*** Opening of Records for processing ***
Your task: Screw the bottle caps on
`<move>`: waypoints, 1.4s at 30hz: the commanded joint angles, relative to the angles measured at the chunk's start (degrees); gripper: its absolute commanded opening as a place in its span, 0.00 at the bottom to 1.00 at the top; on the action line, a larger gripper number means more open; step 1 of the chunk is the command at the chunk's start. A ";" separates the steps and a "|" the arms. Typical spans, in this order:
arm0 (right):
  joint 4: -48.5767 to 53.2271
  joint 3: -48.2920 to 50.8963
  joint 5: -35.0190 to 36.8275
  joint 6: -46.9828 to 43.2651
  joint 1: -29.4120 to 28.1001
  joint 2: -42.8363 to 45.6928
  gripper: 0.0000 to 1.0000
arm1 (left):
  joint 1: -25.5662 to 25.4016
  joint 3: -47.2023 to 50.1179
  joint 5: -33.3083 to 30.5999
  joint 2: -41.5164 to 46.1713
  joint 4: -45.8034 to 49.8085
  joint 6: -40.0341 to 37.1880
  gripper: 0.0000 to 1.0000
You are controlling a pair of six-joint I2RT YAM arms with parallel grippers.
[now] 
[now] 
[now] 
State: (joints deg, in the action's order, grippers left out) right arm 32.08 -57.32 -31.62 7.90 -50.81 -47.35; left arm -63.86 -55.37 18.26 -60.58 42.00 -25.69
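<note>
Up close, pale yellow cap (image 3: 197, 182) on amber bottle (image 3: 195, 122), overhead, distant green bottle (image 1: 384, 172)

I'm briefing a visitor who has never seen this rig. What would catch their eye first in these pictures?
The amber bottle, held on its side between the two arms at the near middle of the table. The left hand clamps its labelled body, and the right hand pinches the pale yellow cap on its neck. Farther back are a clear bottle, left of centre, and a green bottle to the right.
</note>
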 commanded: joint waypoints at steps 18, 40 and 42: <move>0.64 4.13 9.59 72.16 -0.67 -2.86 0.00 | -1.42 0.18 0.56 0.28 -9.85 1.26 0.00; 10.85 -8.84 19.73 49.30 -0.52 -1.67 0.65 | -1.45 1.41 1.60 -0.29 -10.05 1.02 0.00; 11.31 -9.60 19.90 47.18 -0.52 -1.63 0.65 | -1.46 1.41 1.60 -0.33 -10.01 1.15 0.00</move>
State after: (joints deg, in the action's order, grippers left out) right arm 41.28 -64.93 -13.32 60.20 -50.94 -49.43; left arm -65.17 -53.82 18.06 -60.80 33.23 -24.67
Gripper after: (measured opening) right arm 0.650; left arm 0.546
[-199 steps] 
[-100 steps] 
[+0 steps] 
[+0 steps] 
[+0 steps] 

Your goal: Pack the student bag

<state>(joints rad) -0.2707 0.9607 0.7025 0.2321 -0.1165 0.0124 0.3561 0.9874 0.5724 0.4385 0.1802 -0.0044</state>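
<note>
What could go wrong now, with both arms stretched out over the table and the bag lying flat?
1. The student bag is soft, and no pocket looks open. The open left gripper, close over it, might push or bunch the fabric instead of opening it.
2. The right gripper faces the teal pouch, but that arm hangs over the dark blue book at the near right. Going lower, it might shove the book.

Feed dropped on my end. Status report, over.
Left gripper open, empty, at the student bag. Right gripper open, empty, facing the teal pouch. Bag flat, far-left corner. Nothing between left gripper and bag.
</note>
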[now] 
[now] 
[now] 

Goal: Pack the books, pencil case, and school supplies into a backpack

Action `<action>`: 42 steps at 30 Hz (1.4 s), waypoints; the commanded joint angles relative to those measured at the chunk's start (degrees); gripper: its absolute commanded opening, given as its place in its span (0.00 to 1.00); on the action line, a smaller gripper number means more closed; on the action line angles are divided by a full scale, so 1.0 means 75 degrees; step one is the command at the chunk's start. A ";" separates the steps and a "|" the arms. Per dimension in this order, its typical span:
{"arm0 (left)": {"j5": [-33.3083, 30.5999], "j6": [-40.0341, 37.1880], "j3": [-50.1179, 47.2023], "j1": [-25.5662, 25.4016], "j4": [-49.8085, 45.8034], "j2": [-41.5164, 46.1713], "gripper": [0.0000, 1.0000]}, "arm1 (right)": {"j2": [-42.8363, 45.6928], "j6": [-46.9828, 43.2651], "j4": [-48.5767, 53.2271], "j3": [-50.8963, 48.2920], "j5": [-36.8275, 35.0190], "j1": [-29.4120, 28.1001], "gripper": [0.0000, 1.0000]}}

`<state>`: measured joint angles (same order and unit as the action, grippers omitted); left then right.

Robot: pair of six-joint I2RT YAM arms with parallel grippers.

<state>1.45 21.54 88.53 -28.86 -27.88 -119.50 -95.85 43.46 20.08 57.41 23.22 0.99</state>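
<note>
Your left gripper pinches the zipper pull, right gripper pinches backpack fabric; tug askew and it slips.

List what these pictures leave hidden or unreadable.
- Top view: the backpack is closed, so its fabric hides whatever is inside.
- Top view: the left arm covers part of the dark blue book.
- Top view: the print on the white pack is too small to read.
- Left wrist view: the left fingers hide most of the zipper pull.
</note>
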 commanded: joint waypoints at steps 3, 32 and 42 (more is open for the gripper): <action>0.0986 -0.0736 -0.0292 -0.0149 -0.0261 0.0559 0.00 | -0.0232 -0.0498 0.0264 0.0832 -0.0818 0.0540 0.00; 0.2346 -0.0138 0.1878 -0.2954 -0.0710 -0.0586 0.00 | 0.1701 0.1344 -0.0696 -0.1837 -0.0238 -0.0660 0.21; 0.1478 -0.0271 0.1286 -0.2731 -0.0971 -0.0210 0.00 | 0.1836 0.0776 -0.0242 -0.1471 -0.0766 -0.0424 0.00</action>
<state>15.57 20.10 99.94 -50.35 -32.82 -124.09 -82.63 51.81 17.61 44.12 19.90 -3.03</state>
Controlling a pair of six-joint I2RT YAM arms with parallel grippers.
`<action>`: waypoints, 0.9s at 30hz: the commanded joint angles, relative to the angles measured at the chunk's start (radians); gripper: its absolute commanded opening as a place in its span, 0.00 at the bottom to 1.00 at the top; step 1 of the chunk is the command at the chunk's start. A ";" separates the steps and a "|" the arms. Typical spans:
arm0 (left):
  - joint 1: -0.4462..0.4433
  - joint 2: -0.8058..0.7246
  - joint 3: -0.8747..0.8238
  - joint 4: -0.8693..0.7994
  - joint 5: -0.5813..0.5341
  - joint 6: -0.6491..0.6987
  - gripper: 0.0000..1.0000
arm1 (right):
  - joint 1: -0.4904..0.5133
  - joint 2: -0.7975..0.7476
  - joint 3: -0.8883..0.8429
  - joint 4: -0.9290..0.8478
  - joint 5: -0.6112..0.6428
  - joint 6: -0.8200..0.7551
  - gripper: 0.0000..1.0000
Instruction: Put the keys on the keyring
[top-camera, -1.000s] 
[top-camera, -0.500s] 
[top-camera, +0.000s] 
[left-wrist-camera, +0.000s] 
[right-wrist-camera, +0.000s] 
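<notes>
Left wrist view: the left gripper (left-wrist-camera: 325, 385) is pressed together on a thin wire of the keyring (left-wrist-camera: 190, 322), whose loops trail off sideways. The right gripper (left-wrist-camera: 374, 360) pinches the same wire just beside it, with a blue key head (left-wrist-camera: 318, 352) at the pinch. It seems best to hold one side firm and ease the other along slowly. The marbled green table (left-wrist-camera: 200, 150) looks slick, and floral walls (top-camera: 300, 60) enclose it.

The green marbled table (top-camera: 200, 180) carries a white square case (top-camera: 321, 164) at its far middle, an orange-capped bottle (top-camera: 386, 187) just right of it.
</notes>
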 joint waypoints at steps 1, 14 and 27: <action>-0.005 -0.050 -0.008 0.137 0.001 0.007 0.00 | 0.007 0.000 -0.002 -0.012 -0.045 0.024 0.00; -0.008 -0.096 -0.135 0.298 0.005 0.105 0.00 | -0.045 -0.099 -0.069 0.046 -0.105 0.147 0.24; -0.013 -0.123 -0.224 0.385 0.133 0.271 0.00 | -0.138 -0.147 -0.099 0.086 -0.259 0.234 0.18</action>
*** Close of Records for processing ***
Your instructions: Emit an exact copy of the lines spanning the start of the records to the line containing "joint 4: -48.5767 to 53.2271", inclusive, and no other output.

Solution to this exercise:
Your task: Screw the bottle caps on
`<move>`: waypoints, 1.4s at 30hz: the commanded joint angles, relative to the angles measured at the chunk's start (degrees); gripper: its absolute commanded opening as a place in its span, 0.00 at the bottom to 1.00 at the top; on the action line, a larger gripper number means more open; step 1 of the chunk is the command at the chunk's start. A ";" separates the steps and a "|" the arms. Typical spans, in this order:
arm0 (right):
  joint 4: -48.5767 to 53.2271

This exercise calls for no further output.